The Battle of Verneuil 17 August 1424

The Battle of Verneuil 17th August


Wednesday, 22 September 2010

English Men at Arms: Step by Step I

Having not managed to make a post in over a week and finding myself painting a few men at arms I decided to do a quick step by step of how I have painted the more generic men at arms/knights. These will go towards making up the final base for Bedford's battle

As you can see above we have four Perry Miniatures knights in the early stages of painting. Basically what we have before us is the figures cleaned up, given a dusting of black spray undercoat. This is then followed up with a 50/50 coat of Vallejo Matt Black and water. Into this I mix a small amount of Matt Acrylic Medium to give an excellent flat surface which nicely elucidates the detail on the miniature.

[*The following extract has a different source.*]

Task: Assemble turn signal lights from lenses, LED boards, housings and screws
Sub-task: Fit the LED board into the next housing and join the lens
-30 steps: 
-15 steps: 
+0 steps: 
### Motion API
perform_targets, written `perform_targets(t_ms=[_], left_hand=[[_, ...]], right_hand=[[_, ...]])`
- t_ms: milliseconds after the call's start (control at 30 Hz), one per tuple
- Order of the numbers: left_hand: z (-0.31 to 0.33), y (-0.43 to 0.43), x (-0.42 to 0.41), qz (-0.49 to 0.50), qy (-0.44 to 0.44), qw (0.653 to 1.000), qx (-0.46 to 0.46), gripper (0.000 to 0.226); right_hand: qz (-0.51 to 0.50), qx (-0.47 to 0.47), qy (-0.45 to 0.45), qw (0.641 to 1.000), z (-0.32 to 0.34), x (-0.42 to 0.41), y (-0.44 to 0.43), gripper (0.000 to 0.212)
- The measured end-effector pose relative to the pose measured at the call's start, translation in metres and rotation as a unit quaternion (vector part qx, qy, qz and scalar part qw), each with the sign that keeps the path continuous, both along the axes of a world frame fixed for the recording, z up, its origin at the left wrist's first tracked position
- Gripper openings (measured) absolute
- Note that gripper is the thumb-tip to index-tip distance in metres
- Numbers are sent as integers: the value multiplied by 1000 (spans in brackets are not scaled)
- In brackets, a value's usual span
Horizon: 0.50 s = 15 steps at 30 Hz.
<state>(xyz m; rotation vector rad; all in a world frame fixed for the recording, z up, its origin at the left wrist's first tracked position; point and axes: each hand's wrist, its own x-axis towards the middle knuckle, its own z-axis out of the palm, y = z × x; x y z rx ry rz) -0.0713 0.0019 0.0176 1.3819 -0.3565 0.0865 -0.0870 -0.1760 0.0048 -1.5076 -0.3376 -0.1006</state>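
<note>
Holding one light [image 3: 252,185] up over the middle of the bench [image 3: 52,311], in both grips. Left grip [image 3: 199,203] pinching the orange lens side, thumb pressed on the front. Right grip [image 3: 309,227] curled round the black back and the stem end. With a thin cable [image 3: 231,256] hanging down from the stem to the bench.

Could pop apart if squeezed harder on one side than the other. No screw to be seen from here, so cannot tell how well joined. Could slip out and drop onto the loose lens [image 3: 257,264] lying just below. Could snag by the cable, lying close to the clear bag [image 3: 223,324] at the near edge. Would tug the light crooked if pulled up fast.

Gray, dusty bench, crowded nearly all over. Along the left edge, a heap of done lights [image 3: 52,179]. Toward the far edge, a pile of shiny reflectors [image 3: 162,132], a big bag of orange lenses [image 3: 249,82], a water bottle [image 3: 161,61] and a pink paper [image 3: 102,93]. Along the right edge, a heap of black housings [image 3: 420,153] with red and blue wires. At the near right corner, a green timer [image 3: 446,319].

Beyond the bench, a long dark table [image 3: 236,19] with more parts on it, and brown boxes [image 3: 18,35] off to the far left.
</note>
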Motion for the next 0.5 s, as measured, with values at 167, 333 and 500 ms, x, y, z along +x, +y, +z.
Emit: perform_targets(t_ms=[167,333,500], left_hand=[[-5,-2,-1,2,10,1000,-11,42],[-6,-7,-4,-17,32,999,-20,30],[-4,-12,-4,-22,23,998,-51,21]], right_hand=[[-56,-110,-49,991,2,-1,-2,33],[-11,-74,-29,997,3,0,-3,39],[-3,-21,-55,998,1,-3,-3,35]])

The next stage is to drybrush the mail and add a wash to the flesh. Any 'medium' flesh colour will do for a base- you will no doubt have your own preference. The flesh is given a couple of washes of Citadel Devlan Mud ready for highlighting later on. As for the drybrushing the mail, I start with a darkened mix of GW's Boltgun Metal (90% boltgun/10% Valejo Black) then progress to GW Chainmail then GW Mithril Silver. over the years I have found that the GW metallics are about the best in terms of quality. On the 'lesser men at arms' I then add a diluted wash of Citadel Badab Black over the mail. This helps indicate their status as the riguers of campaign and the lack of a page to clean up their armour means that they are likely to look quite shabby next to their gentlemanly superiors

The layering over the armour is done in much the same way but instead of drybrushing the paint is applied carefully in layers. It is important to take a look at a few suits of full harness before applying these layers. I have a collection of photo's that I've taken at various exhibitions and re-enactments but there is plenty available on the internet if you are stuck. Oddly enough the thing to do to get the impression of light bouncing off the surfaces of the armours is not to attempt to copy it direct from the pics. Instead try to create a general impression of what you see on your source material. This in my opinion gives the best results.

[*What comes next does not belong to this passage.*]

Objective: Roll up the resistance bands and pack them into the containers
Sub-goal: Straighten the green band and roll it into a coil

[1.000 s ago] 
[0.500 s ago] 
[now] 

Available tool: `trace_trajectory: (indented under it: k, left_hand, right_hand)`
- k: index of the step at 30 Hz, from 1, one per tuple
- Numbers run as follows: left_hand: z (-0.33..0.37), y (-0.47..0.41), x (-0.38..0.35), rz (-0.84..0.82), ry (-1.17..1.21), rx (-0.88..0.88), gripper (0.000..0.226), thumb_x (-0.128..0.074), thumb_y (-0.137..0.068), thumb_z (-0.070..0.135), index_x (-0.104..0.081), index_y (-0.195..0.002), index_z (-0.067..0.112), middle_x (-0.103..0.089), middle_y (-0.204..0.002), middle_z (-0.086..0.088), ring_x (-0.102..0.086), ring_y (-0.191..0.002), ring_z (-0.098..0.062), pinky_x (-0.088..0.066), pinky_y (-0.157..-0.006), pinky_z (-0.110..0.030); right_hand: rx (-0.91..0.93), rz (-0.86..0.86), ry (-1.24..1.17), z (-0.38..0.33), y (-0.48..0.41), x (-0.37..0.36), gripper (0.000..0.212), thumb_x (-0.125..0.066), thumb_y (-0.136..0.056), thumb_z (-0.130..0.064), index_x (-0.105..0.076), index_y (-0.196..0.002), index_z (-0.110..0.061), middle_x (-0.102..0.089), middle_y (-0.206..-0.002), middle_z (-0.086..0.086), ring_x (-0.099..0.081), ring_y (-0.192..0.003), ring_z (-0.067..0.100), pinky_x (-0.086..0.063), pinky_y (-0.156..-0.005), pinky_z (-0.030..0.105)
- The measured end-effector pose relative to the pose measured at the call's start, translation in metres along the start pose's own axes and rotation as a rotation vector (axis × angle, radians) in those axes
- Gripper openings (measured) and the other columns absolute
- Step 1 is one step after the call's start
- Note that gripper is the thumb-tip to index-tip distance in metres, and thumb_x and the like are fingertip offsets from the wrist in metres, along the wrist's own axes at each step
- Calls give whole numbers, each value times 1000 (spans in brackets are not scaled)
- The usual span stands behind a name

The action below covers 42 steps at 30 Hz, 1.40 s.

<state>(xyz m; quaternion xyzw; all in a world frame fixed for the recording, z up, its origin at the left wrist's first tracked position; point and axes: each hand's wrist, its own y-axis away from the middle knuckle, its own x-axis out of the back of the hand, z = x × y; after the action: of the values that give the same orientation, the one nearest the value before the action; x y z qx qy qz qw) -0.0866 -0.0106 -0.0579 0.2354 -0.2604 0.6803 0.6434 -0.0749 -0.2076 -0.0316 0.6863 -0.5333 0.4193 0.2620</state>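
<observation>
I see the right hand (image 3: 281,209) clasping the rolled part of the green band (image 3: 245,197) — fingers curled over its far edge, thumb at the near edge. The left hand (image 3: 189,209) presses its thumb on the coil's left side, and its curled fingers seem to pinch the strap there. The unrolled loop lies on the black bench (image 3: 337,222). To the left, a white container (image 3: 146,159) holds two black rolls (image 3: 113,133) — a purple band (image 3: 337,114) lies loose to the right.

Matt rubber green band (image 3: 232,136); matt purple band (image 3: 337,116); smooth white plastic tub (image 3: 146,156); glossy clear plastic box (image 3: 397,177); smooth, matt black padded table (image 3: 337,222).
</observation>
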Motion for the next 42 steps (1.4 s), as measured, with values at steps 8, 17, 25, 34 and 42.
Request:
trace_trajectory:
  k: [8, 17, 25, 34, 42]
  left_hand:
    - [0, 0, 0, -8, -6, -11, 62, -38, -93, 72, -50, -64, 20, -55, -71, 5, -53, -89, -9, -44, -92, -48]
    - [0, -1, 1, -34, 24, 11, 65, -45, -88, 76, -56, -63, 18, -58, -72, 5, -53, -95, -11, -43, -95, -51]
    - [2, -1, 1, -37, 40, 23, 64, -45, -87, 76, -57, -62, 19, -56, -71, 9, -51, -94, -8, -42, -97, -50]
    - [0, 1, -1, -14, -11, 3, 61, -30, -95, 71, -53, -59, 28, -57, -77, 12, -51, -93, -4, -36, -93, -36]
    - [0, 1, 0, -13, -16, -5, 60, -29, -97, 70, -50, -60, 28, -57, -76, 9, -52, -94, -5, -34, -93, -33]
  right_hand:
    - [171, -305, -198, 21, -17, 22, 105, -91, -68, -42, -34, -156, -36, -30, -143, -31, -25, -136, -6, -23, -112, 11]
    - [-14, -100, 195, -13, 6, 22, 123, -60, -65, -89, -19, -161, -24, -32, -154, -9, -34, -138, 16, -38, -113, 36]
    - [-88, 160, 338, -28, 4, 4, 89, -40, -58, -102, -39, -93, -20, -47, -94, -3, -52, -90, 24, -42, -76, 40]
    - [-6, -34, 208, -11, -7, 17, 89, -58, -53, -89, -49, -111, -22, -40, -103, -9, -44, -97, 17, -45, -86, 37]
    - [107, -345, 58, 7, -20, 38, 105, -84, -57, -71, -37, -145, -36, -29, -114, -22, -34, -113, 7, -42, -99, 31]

It is essential that the undercoat/earlier preperation is left showing through the different pieces of the plate. If you make a mistake, don't fret, you can easily rectify this by blacklining or in the case of the figures we are painting, just add some Vallejo Black to some Boltgun Metal and use this to line mistakes.

OK, that's it for now. Next I'll be adding the flesh tones and colour to the clothing and fabric covered armours.



  1. 'back to black' - good stuff this and I agree that the GW metals are very good and work nicely as a 'triad. Looking forward to the next instalment.

  2. Thank you for your tutorial. Great hints and I do like GW metals. I don't ahve them all, but will now.



  3. Simon & Helen,

    They're the best in the business as far as metallics go. some of the Vallejo Game Colour bronze and gold types are good too as is the Vallejo model colour Bronze. That covers about all the metallics I use.